Information shown:
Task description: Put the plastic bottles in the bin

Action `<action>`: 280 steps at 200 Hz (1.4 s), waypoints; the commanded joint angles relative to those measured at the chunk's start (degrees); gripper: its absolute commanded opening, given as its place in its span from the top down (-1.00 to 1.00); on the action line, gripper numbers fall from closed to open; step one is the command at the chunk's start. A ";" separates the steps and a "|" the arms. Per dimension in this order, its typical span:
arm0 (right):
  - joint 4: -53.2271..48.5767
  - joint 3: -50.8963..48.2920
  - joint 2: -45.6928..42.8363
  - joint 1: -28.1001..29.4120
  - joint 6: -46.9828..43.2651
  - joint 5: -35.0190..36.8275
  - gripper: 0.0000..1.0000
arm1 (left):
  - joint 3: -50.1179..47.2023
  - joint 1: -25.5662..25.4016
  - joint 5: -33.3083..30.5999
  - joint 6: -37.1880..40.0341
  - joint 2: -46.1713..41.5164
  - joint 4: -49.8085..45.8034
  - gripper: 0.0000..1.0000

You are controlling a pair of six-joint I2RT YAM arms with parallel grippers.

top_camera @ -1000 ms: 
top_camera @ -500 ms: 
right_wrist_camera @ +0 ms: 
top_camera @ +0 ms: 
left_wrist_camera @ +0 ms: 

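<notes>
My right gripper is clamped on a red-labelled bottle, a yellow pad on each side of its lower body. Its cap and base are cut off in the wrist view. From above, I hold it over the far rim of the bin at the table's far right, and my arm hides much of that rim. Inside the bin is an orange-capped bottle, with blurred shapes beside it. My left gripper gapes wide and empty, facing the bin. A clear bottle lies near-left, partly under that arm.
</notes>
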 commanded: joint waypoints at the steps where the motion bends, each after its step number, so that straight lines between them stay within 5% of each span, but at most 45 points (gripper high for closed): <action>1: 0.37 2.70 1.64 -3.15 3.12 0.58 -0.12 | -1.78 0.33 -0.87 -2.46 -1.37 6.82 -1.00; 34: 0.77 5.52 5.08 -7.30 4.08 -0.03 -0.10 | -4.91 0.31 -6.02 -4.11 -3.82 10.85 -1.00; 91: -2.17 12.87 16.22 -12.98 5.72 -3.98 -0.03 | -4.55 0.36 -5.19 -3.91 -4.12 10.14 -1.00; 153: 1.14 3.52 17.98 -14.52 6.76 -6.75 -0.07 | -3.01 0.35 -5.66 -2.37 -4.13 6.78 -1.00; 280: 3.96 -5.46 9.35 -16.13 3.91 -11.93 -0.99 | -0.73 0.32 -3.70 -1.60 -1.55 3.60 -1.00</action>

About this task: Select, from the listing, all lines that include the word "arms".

Answer below:
Action `<action>`: 280 steps at 200 Hz (1.4 s), waypoints; the commanded joint angles relative to those measured at the chunk's start (degrees); gripper: its absolute commanded opening, given as its place in its span from the top down (-1.00 to 1.00); on the action line, gripper numbers fall from closed to open; step one is the command at the chunk's start. A ";" separates the steps and a "|" the arms. Per dimension in this order, its typical span:
You are controlling a pair of six-joint I2RT YAM arms with parallel grippers.

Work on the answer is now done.